New Zealand’s economy is much smaller, but similarly reliant on services: banking and insurance, professional services, public administration, health, education, tourism and logistics. If AI can already do that much work in the U.S., it is reasonable to assume a similar order of exposure here as the same cloud tools and platforms roll across the Tasman.
What Project Iceberg actually measures
Project Iceberg doesn’t simply ask which jobs might be affected one day. It tracks how existing AI tools line up against real work.
Each worker in the simulation is modelled as an “agent” with a bundle of skills and tasks, then matched to thousands of deployed AI systems. The central metric, the Iceberg Index, measures technical exposure: the share of an occupation’s wage bill that comes from skills where AI has already demonstrated usable performance in at least one context.
The authors stress that the Index “captures technical exposure, where AI can perform occupational tasks, not displacement outcomes or adoption timelines.”
For HR, that distinction matters. The study is not a prediction that 11.7% of jobs will disappear on a set date. It is a map of where organisations now have a choice about whether work is done by people, machines, or a mix of both.
The visible layoffs are only the tip
Most public attention has focused on headline tech redundancies and AI code assistants. Iceberg’s message is that this is just the exposed tip of a much larger structure beneath the surface.
Looking only at current adoption in computing and technology roles, the researchers find exposure of about 2.2% of wage value — roughly US$211 billion. They call this the “Surface Index” and note that it is “only the tip of the iceberg.”

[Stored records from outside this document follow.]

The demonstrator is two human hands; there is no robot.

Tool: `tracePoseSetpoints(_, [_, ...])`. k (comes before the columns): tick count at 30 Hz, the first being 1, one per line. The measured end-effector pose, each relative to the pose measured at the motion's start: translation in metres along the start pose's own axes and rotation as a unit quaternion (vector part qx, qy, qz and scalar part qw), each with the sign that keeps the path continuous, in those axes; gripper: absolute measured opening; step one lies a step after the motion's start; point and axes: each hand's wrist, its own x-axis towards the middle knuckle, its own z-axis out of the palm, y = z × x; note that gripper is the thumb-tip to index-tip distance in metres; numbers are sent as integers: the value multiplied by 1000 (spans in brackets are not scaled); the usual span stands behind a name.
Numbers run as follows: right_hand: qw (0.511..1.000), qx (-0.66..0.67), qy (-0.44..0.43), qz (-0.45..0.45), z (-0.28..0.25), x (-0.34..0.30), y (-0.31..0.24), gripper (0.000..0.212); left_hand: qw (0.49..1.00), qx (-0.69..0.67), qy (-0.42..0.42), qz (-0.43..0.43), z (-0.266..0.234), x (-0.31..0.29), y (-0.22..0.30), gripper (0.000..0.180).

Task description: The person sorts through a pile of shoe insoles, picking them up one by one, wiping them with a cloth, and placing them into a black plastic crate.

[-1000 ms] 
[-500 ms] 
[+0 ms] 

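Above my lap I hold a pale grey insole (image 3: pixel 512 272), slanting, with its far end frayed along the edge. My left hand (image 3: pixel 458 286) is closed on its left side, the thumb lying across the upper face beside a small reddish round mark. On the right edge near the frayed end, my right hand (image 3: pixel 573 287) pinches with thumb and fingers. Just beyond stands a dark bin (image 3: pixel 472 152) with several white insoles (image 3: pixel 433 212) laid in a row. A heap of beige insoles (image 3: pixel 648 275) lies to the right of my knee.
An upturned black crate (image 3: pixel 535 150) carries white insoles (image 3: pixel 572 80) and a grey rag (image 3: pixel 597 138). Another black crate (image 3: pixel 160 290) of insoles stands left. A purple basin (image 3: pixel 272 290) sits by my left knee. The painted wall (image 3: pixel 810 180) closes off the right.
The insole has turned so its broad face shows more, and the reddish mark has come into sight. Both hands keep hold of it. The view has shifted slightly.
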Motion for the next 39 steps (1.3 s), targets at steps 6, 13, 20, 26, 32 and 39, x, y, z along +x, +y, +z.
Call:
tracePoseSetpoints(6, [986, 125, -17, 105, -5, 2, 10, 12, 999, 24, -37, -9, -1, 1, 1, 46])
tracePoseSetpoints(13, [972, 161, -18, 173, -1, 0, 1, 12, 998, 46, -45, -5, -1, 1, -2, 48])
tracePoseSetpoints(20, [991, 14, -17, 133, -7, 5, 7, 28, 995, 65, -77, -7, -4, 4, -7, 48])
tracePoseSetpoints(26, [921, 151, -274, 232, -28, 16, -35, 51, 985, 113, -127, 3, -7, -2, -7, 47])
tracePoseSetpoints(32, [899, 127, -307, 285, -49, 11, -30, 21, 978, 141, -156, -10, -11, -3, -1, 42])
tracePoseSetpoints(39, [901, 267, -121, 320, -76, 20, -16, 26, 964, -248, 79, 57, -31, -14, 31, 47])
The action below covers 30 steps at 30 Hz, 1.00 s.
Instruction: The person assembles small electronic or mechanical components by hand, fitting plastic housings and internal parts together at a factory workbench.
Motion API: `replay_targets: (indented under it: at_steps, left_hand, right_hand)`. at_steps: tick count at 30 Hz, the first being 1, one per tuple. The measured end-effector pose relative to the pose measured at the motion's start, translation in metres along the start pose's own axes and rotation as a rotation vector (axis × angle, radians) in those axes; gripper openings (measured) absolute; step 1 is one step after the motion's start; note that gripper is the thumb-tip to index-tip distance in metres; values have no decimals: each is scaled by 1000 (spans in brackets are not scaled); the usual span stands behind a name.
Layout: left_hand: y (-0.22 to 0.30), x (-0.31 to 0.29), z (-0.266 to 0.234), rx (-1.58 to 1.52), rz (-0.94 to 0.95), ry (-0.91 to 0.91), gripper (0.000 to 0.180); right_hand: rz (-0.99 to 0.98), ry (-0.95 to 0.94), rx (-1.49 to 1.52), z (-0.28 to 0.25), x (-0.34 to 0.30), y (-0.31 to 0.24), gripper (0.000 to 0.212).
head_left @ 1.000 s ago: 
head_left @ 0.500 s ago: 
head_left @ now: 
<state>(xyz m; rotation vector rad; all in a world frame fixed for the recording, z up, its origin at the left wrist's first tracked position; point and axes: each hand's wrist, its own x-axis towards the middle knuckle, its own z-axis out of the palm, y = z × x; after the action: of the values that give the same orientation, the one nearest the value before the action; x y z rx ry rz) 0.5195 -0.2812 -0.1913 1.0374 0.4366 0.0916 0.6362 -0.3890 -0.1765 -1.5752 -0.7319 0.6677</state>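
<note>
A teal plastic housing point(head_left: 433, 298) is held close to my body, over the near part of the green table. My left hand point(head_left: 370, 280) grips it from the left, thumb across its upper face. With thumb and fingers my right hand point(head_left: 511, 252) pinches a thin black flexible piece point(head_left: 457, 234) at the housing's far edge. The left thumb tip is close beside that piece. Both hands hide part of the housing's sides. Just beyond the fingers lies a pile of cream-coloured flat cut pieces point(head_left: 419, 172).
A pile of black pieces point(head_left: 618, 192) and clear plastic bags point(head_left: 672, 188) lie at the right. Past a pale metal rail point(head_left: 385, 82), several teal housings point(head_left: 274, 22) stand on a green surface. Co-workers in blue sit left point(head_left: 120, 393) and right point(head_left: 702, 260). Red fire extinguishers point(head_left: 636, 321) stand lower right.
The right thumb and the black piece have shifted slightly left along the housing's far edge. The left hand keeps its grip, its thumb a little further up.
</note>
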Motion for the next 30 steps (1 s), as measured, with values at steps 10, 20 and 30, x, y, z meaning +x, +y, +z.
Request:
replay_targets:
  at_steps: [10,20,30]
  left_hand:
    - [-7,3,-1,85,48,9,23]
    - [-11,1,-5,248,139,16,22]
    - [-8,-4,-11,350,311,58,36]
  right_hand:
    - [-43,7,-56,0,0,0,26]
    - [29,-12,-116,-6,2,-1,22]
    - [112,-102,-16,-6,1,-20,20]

Below the waterline lies a far bigger opportunity for automation. Technical capability “extends far below the surface through cognitive automation spanning administrative, financial, and professional services,” totalling about 11.7% of wage value, or around US$1.2 trillion.
In other words, AI’s quiet strength is in routine white‑collar work: financial analysis, document handling, back‑office administration and coordination. One summary notes that high Iceberg scores in several U.S. states are driven by “cognitive work—financial analysis, administrative coordination, and professional services.”
New Zealand employers have similar layers of work sitting in banks and insurers, local councils, ministries, DHBs and health organisations, universities, law firms, engineering consultancies, freight and tourism operators.
Which skills are easiest for AI to pick up?
The report does not publish a simple list of doomed roles, but it is quite specific about the kinds of work AI handles well today.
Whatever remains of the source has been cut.